**Exercise description**
Return only the number of lines in the material below holding the string "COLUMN".

**Provided records**
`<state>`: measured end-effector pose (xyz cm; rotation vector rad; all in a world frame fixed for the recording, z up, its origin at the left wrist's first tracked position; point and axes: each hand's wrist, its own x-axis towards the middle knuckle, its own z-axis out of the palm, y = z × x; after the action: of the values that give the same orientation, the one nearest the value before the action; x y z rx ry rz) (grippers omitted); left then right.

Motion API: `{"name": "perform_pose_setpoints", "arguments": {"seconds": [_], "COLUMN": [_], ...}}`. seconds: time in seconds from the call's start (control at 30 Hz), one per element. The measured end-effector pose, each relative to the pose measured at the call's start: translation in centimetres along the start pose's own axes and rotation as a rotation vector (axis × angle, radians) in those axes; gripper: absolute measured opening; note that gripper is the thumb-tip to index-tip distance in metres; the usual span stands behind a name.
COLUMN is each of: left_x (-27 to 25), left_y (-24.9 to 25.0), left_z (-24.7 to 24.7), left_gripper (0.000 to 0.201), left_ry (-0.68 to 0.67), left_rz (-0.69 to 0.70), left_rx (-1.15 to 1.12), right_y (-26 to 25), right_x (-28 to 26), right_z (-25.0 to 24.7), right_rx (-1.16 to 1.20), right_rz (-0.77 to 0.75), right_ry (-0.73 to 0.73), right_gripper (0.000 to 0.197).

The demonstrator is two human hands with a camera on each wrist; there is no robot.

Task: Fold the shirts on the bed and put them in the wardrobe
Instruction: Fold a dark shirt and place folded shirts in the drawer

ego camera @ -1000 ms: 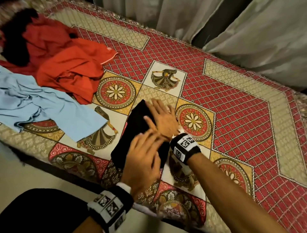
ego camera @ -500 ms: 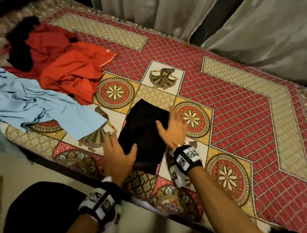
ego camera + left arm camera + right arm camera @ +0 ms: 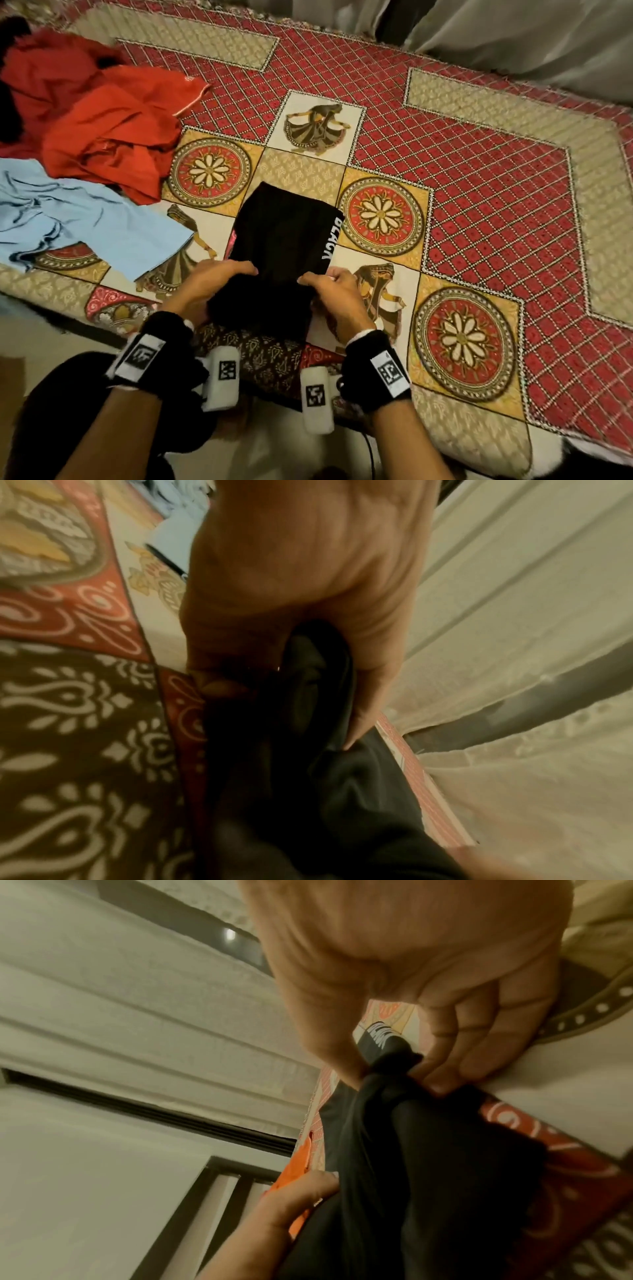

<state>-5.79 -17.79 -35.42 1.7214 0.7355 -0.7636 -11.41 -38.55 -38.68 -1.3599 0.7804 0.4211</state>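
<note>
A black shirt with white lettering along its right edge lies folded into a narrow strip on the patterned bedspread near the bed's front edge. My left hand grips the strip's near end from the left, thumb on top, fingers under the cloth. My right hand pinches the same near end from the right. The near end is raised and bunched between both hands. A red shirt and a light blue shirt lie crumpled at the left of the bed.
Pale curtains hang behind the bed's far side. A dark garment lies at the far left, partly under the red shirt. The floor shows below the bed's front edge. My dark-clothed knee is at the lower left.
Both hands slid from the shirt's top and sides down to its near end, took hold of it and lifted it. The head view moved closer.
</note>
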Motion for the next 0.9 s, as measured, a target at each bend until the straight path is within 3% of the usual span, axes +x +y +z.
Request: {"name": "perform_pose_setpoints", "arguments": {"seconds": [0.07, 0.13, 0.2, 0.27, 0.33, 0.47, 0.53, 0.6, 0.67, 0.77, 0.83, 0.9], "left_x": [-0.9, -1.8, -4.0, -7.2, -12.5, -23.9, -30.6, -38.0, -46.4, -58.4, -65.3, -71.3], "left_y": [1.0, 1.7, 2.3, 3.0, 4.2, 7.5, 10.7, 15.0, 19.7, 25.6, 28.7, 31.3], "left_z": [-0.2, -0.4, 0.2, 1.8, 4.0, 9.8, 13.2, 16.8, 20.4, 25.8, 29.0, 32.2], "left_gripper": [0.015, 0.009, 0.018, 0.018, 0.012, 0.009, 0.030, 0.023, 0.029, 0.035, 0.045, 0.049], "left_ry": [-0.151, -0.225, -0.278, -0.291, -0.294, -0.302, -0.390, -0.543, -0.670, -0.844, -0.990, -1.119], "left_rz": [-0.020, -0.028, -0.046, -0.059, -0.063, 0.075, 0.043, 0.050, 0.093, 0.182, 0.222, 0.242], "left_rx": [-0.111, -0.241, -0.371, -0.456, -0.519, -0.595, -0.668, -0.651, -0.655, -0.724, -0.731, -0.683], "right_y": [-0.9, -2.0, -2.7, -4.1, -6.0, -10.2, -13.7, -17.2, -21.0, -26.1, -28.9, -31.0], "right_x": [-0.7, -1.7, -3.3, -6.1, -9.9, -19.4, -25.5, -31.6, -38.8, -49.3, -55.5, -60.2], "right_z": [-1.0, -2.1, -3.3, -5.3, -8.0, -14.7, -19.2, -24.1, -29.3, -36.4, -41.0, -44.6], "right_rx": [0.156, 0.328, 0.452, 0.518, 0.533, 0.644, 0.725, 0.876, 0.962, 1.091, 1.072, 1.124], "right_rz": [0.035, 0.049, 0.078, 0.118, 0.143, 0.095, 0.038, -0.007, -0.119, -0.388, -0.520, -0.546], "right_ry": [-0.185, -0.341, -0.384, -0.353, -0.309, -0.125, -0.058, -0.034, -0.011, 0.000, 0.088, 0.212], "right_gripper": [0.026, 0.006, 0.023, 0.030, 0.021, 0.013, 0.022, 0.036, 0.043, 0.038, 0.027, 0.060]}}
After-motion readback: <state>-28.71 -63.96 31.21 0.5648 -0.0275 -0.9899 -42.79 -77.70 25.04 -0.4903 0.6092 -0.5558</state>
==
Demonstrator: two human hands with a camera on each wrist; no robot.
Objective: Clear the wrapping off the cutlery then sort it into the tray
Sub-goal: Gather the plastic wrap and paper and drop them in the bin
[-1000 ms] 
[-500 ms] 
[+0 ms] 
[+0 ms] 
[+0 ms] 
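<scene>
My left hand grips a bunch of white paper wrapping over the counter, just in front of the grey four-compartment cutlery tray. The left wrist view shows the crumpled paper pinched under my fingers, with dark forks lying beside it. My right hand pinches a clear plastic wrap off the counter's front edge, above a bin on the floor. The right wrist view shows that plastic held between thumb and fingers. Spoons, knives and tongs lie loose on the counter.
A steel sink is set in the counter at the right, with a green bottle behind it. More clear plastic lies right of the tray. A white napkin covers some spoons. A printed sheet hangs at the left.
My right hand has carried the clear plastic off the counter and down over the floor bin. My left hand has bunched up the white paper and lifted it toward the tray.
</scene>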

**Response box**
2